Les rebondissements dans l'affaire des écoutes et ses ramifications mettent le premier ministre britannique David Cameron dans une position de plus en plus délicate, avec la comparution jeudi de l'un de ses ministres et l'inculpation de son ex-directeur de la communication.

« Pour Cameron, le passé continue d'assombrir l'avenir », notait jeudi le Guardian, proche de l'opposition travailliste et en pointe sur le scandale des écoutes au journal News of the World (NotW), du groupe de Rupert Murdoch.

À l'appui de ce constat : l'inculpation mercredi pour faux témoignage d'Andy Coulson, ancien directeur de la communication du premier ministre et ex-rédacteur en chef du NotW. Mais aussi la comparution jeudi devant la commission sur l'éthique des médias du ministre de la Culture, Jeremy Hunt, soupçonné de collusion avec le groupe News Corp de Murdoch.

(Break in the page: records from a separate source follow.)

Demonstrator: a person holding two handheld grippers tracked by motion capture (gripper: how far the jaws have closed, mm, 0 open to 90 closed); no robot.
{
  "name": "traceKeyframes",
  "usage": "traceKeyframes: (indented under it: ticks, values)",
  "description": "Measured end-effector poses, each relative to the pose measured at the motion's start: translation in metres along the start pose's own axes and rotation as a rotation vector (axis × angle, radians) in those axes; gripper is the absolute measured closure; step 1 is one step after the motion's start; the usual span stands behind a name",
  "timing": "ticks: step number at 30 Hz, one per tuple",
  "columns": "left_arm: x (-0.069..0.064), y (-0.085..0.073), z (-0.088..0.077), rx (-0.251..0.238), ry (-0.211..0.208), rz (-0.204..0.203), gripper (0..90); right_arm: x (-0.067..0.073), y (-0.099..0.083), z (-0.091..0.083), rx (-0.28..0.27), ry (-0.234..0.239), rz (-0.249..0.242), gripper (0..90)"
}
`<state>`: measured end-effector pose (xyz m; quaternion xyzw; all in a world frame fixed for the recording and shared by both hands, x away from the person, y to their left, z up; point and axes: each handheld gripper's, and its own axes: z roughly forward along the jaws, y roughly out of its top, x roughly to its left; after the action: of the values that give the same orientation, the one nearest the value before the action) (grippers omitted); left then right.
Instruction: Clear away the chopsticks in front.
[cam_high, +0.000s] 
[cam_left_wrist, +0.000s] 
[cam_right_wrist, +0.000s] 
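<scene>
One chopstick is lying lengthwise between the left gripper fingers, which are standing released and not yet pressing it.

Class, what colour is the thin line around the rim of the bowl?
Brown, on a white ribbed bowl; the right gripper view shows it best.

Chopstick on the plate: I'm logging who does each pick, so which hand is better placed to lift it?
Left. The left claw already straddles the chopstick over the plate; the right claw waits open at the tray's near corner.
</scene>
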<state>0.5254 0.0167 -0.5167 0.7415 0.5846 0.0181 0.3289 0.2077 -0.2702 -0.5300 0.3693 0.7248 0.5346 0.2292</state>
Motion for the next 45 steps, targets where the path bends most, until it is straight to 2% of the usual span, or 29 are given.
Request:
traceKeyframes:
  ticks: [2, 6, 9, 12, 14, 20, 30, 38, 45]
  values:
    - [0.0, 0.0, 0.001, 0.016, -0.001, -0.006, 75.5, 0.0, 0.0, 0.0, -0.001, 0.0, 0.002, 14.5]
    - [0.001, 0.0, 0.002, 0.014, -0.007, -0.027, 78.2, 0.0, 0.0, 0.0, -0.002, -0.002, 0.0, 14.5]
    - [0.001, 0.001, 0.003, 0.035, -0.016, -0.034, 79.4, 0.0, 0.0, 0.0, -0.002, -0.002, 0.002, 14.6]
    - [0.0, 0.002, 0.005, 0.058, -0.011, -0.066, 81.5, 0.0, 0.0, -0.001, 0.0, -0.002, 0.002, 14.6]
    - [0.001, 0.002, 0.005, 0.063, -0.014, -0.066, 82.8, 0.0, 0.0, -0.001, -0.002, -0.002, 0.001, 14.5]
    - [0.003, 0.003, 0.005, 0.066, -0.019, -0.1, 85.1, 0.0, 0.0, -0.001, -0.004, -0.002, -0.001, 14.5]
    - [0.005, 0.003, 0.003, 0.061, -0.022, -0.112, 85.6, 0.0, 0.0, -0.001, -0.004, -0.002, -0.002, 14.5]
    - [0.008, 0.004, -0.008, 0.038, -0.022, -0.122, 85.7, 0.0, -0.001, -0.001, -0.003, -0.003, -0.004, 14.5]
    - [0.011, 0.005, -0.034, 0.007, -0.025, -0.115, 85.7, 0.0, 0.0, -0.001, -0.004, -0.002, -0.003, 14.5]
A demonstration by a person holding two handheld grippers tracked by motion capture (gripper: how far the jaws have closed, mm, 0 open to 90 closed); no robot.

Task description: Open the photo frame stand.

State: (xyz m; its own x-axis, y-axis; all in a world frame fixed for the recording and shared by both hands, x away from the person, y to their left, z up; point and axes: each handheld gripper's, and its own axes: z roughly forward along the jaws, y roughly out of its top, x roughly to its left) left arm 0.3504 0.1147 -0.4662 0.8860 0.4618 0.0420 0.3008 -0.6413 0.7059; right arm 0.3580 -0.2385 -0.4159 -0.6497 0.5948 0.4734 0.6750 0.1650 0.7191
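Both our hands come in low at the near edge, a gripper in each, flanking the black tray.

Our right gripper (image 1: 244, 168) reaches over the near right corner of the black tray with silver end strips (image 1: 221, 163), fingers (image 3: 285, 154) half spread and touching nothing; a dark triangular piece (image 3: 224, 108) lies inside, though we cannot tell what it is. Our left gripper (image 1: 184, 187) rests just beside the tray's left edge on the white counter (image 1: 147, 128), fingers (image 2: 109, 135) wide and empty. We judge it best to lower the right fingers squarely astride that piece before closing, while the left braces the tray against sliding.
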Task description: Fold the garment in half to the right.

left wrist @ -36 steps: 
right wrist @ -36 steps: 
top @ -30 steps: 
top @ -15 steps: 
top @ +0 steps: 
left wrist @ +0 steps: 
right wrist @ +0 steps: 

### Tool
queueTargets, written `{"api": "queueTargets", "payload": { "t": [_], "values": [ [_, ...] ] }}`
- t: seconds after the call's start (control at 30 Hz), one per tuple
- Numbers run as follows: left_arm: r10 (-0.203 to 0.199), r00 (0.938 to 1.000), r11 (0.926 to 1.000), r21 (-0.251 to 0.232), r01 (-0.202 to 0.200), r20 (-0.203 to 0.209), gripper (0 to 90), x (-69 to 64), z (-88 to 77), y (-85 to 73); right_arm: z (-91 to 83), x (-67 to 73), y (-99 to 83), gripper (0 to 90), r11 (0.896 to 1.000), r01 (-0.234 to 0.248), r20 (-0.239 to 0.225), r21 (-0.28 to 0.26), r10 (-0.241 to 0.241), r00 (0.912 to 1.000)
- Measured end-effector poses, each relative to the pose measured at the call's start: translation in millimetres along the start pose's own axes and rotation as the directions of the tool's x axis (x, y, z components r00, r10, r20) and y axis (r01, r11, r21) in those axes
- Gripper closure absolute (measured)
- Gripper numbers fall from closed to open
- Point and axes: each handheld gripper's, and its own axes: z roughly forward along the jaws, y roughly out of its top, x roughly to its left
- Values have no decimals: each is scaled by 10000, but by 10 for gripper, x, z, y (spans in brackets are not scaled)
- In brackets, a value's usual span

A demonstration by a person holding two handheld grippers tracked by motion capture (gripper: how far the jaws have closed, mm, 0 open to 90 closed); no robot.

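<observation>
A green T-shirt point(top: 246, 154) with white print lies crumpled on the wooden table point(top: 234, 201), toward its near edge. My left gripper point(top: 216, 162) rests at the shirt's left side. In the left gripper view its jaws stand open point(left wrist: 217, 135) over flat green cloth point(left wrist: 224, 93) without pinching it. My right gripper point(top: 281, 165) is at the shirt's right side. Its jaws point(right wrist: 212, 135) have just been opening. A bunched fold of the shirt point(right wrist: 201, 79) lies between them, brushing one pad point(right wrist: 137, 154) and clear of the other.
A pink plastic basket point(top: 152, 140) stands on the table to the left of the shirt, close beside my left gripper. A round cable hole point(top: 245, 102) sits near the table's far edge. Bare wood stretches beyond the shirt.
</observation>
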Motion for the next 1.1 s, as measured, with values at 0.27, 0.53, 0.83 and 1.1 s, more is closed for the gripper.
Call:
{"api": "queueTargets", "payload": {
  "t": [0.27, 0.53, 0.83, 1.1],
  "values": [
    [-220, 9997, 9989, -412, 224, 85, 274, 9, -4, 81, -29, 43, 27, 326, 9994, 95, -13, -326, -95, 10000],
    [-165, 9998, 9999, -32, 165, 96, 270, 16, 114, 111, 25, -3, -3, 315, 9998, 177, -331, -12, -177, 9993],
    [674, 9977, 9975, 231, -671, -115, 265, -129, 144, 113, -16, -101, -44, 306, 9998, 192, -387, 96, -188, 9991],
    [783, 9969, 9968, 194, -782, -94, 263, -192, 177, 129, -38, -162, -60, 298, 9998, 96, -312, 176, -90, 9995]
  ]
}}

La pression s'en trouve accrue sur le premier ministre, déjà embarrassé par l'inculpation pour entrave à la justice d'une proche, Rebekah Brooks, au coeur du scandale des écoutes.

Le début de semaine avait permis au premier ministre de souffler quelque peu : l'un de ses prédécesseurs, le travailliste Tony Blair, avait reconnu avoir entretenu des relations trop étroites avec l'empire Murdoch. Une confession faite devant la commission Leveson des médias, où défilent depuis des mois responsables de presse et du monde politique.

Le répit a cependant été de courte durée. M. Hunt a passé la journée sur le grill, pressé de s'expliquer sur son attitude concernant le projet de News Corp d'acheter la totalité du bouquet satellitaire BSKyB.

M. Hunt a reconnu avoir été « globalement compréhensif » vis-à-vis de ce plan, tout en assurant avoir mis de côté son « opinion personnelle ».

Une position délicate dans la mesure où M. Hunt était chargé de donner un éventuel feu vert au projet, perçu par nombre de médias comme une menace pour le pluralisme de la presse.

Le témoignage de M. Hunt a aussi été mis à mal par la publication jeudi de textos prouvant la proximité entre le ministre et le groupe Murdoch. Dans un message, M. Hunt « félicite » James Murdoch, le fils du magnat, pour l'approbation du projet BSkyB par la Commission européenne.

Malgré tout, M. Cameron a semblé renouveler sa confiance dans son ministre, qui chapeaute aussi l'organisation des JO de cet été. Au terme de l'audition, Downing Street a annoncé qu'il ne lancerait pas d'enquête pour déterminer si M. Hunt avait violé « le code ministériel ».

La veille, l'ex-directeur de la communication de M. Cameron avait été inculpé de faux témoignage au procès d'un député. Un procès là encore lié aux écoutes au NotW, qui avait fait des révélations sur la vie privée de l'élu.

À l'époque, fin 2010, M. Coulson s'était défendu devant la justice d'être au courant d'activités illégales au journal lorsqu'il en était rédacteur en chef. Des affirmations dont la police doute désormais du bien-fondé. Jeudi, M. Coulson a promis de « contester vigoureusement » ces accusations.

Le premier ministre pourrait quant à lui avoir l'occasion de s'expliquer devant la commission Leveson, qui l'aurait convoqué le 14 juin, selon le Times.

Ironie de l'histoire : c'est M. Cameron qui avait mis en place cette commission l'été dernier lorsque l'ampleur du scandale des écoutes avait éclaté. Le NotW est soupçonné par la police d'avoir fait écouter des centaines de personnes pour alimenter sa machine à scoops.

Selon le Times, « les proches de M. Cameron ont pensé qu'en créant la commission Leveson, ils lançaient une enquête sur les médias, pas une qui se retournerait contre eux ». Le premier ministre a peut-être « pris précipitamment une décision aux conséquences importantes pour son gouvernement, au lieu d'attendre », ajoute le journal, propriété du groupe Murdoch.